As Forças Armadas dos EUA anunciaram, no último dia 19, a morte de dois soldados e o desaparecimento de outros na Jordânia, após ações de retaliação contra alvos militares na região realizadas pela Guarda Revolucionária Islâmica e pelo Exército do Irã. No dia seguinte, o Comando Central dos Estados Unidos (Centcom) confirmou a morte de mais um militar norte-americano no Iraque.
Segundo fontes oficiais, a guerra já custou pelo menos US$ 37,5 bilhões aos contribuintes norte-americanos, teria provocado a morte de 18 militares dos EUA e deixado mais de 450 feridos.
De acordo com a rede de notícias Fox News, pelo menos 13 soldados norte-americanos ficaram feridos desde o início da reação iraniana contra as bases dos EUA no Kuwait, no Bahrein e na Jordânia, em meados de julho. O governo Trump, que tem ocultado as baixas desde o início do conflito, agora precisa começar a contar os mortos e dar explicações à população do país.
“Lamentável, mas necessária”?
Pressionado, o presidente norte-americano Donald Trump qualificou as mortes como lamentáveis e trágicas, mas afirmou que seriam necessárias para impedir a destruição do Oriente Médio caso o Irã conquistasse bombas nucleares. A política imperialista criminosa dos EUA sempre aparece maquiada por alguma suposta boa intenção: a “guerra ao terror”, o combate a tiranos com armas de destruição em massa ou qualquer outra mentira que sirva de pretexto para que a imprensa internacional realize uma grande campanha em defesa do imperialismo e de seus crimes.
Contudo, a desculpa de Trump — ou, melhor, do imperialismo — tem sido cada vez mais desacreditada. Milhões de pessoas apoiam o Irã em todo o mundo, inclusive nos EUA. A política belicista encontra uma barreira. Até mesmo as ações de Trump, que são de envergadura muito menor do que outras promovidas pelos EUA, são questionadas.
“Democratas foram piores”
Diante da repercussão da morte dos soldados, Trump tentou se justificar comparando a situação com o número de baixas no Vietnã e no Afeganistão. Em entrevista recente ao The New York Post, o presidente afirmou:
“Você já se perguntou quantas pessoas perderam a vida no Vietnã? Já se perguntou quantas pessoas morreram em um único dia no Afeganistão? Em um único dia, sob a liderança de Joe Biden.”
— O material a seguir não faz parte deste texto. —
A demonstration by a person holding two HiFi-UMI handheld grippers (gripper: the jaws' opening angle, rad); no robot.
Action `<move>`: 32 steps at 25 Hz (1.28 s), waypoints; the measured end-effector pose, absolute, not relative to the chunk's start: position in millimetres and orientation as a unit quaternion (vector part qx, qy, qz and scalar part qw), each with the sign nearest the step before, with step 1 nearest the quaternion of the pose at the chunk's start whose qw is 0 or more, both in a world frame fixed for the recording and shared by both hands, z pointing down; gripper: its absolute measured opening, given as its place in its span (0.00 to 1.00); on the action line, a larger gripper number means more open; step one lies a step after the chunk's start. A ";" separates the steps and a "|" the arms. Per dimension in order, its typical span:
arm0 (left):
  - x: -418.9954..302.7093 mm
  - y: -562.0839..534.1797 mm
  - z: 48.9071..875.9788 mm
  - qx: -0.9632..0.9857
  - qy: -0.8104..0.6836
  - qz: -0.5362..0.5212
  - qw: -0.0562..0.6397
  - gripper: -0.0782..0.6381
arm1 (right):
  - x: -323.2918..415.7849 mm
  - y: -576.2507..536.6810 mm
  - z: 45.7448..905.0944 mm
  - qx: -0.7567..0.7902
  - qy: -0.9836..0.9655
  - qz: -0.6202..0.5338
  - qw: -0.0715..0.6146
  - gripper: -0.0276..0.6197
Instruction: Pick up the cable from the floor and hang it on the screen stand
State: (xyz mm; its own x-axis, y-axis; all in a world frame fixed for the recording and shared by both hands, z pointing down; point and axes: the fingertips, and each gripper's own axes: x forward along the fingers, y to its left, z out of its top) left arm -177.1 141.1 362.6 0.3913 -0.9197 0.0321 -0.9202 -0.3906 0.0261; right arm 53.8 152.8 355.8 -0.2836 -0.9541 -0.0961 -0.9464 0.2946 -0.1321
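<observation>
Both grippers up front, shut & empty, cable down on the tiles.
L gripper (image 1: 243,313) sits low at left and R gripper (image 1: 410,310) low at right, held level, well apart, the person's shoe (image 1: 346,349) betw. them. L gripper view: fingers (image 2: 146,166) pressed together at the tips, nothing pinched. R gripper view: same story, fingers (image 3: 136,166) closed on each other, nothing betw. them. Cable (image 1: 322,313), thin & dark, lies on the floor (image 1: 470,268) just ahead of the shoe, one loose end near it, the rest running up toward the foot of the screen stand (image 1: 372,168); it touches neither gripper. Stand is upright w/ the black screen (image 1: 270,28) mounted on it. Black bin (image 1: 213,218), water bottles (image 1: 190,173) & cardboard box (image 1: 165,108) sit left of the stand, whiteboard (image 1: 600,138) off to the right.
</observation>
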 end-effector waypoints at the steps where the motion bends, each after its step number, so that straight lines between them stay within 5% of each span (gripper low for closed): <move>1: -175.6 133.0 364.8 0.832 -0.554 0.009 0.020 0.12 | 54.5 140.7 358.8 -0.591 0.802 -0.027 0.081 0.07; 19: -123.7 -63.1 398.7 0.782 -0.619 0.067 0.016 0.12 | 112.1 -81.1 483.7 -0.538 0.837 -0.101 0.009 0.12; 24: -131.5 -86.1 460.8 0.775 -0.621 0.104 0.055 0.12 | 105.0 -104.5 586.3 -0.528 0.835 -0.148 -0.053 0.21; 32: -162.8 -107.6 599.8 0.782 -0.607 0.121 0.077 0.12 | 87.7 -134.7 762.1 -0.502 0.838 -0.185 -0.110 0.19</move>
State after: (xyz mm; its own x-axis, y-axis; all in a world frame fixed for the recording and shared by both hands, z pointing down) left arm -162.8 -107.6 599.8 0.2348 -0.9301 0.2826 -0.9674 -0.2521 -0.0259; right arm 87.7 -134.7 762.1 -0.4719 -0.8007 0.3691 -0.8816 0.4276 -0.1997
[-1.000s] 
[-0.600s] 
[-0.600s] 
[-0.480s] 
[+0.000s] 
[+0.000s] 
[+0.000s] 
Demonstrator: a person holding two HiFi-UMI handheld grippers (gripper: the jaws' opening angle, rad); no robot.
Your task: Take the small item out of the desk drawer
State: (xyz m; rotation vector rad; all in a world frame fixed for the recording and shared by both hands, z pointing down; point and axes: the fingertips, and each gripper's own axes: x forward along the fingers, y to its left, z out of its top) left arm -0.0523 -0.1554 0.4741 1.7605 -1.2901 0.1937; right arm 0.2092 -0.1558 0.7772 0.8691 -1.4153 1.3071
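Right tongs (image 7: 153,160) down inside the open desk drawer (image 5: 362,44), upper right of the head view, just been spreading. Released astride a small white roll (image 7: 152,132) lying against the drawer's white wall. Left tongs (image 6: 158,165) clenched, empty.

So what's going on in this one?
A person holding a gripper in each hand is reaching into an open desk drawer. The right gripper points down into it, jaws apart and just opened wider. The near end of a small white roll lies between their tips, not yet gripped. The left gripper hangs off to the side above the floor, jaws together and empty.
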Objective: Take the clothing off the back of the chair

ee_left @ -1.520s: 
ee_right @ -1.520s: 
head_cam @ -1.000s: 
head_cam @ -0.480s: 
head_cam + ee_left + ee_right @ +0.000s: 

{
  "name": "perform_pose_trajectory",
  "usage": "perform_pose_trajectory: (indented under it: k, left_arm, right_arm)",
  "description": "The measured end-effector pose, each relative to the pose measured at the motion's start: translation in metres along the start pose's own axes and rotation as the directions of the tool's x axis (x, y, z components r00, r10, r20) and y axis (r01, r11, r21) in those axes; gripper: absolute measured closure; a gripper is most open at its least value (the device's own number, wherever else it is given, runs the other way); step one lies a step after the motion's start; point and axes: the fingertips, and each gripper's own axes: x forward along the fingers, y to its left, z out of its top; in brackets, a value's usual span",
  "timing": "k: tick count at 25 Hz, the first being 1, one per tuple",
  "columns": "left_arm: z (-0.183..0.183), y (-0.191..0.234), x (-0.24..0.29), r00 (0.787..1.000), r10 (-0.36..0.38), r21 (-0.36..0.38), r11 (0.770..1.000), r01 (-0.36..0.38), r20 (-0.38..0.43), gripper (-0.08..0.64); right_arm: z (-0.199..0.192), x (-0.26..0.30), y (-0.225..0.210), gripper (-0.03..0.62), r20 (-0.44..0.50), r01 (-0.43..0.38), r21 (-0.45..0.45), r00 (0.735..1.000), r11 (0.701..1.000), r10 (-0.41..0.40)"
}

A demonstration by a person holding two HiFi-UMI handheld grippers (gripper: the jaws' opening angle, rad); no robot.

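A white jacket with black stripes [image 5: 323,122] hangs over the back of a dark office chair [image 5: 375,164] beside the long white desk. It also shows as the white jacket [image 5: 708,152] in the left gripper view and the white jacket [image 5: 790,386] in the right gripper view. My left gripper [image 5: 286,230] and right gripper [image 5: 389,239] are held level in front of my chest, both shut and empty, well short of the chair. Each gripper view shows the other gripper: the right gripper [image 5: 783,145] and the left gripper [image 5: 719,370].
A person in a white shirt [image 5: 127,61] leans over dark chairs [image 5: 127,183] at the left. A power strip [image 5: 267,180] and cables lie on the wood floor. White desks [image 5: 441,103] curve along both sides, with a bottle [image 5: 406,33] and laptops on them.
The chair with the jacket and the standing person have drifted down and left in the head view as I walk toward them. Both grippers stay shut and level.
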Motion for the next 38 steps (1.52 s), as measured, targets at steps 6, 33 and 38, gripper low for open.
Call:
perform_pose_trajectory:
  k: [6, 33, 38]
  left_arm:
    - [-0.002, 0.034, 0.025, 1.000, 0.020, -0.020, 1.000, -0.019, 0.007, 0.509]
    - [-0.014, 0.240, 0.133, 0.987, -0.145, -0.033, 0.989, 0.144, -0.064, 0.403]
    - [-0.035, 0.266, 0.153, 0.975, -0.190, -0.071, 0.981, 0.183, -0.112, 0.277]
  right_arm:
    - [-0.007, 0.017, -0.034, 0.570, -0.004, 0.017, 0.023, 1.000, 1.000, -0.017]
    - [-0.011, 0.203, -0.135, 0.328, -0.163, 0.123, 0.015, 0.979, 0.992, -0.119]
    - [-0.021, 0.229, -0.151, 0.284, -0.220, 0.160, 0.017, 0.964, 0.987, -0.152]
Trump procurou apresentar sua política como moderada e destacar que as baixas seriam muito menores em comparação com as registradas sob governos democratas ou comandados pelos chamados falcões republicanos. A comparação, porém, é reveladora. Tanto os combatentes da Frente Nacional de Libertação e do Vietnã do Norte, no Vietnã, quanto o Talibã, no Afeganistão, lutaram com recursos tecnológicos limitados e travaram guerras prolongadas. O Irã, por sua vez, demonstra uma capacidade militar inédita para um país atrasado, que o imperialismo nunca havia enfrentado até hoje.
Diante de uma população coesa, enfrentar o Irã em uma guerra de grandes proporções poderá provocar uma crise ainda maior do que as causadas pelas derrotas dos EUA no Vietnã, na década de 1970, e no Afeganistão, após uma guerra que durou mais de 20 anos, de 2001 a 2021. É por isso que o imperialismo teme o Irã. Ao mesmo tempo, não pode tolerá-lo.